What will happen in 2023? Most forecasters have settled on a variant in which private households in Germany once again reduce their savings significantly, from €230 billion to about €190 billion. However, this is not particularly realistic in view of the population’s declining real income. They also expect a slight improvement in the current account balance of about €20 billion. In this scenario, the state would have to take on at least €30 billion in new debt in order to maintain the corporate position at the 2022 level. If, however, private households do not reduce their savings rate, the sum that the state has to raise rises to €70 billion.

Mind you, even if the state were to do this, companies would be kept at a level that they would presumably find threatening in a recession. If companies try to improve their situation through their own spending cuts and reduced investments, the situation for the economy as a whole will be much worse. Because interest rates are also rising, a revival of investment activity, as assumed by the forecasters and the government in their projection for 2023, is completely implausible.

A collapse in investment is the much more likely outcome and thus the task of the state to once again counter it with even more new debt. One can only talk about a return to the debt brake if one does not know that every attempt to significantly reduce the state deficits this year will immediately and massively further worsen the situation of businesses. One is amazed that the leader of a party that likes to be close to business does not know this.
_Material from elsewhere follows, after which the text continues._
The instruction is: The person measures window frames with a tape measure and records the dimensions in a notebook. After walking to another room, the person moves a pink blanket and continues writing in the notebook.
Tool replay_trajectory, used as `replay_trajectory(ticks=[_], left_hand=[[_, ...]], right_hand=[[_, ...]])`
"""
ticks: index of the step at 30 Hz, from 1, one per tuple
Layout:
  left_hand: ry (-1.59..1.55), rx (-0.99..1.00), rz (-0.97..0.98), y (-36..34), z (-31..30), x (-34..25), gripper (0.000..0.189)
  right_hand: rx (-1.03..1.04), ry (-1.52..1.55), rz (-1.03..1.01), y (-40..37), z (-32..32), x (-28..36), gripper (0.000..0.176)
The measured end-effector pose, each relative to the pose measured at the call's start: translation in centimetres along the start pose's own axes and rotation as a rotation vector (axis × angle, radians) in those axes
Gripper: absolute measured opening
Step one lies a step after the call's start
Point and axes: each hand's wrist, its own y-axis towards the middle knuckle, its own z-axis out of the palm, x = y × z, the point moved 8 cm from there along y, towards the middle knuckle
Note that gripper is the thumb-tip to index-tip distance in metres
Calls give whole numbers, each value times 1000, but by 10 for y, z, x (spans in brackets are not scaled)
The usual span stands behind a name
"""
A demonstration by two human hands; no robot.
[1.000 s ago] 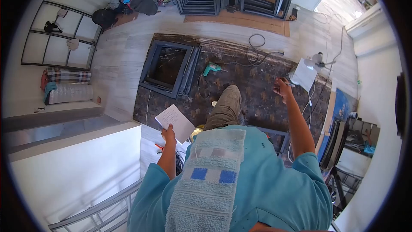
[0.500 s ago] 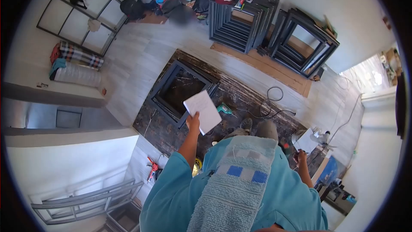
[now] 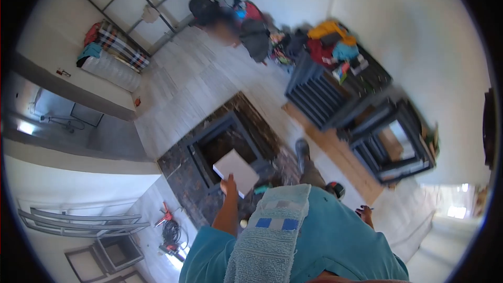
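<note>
My left hand (image 3: 228, 184) grips a white notebook (image 3: 237, 172) by its near edge, above a dark square frame (image 3: 196, 152) lying on the patterned mat (image 3: 173, 166). Part of a green tool (image 3: 261, 189) shows just right of the notebook. At the right of my body is my right hand (image 3: 365, 211), its fingers bent around a thin, dark pen-like item (image 3: 371, 208). A light towel (image 3: 270, 236) hangs down the front of my blue shirt.
Stacked dark frames (image 3: 319, 94) with clothes (image 3: 330, 42) on top stand ahead right, beside more frames (image 3: 387, 141) on cardboard (image 3: 340, 160). Bags (image 3: 254, 39) lie along the wall. A red tool (image 3: 165, 214) and cable lie at lower left. A rolled bundle (image 3: 112, 71) leans at left.
The view has turned and shifted toward the right-hand frames. One foot is now stretched forward beside the mat. The notebook remains in my left hand, and the white sheet near my right hand is out of sight.
</note>
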Motion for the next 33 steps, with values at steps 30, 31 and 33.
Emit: replay_trajectory(ticks=[30, 31, 33], left_hand=[[-263, -497, -136, 426, 202, -315, 29], [-333, -481, -115, 453, 209, -336, 26], [-474, -442, -72, 505, 225, -374, 21]], right_hand=[[597, -359, -154, 21, 933, 565, 12], [663, -272, -75, -4, 955, 566, 12], [648, -408, -267, -103, 1022, 607, 13]])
Persistent imbalances in the EMU

It could also turn out quite differently. The sharp drop in commodity prices in recent months may cause Germany’s current account surplus to recover very quickly. If the oil and gas bill falls and the global economy does not collapse, the German surplus can very quickly move back towards €200 billion and more and largely close the demand gap of private households. Then the finance minister would not be out of the woods yet, because corporate investment could still collapse, but he would have to go far less into debt.

With this “solution”, however, it must be borne in mind, especially for the Federal Finance Minister, that with its current account surpluses Germany continues to create an imbalance in the European Monetary Union that blatantly contradicts the specifications of the so-called European Semester accepted by all member states. If Germany were to comply with these requirements and significantly reduce the imbalance, the German state would have to accept high government deficits every year in order to prevent a permanent contraction of the German economy. The debt brake in the German constitution can only be complied with by those who permanently violate European law.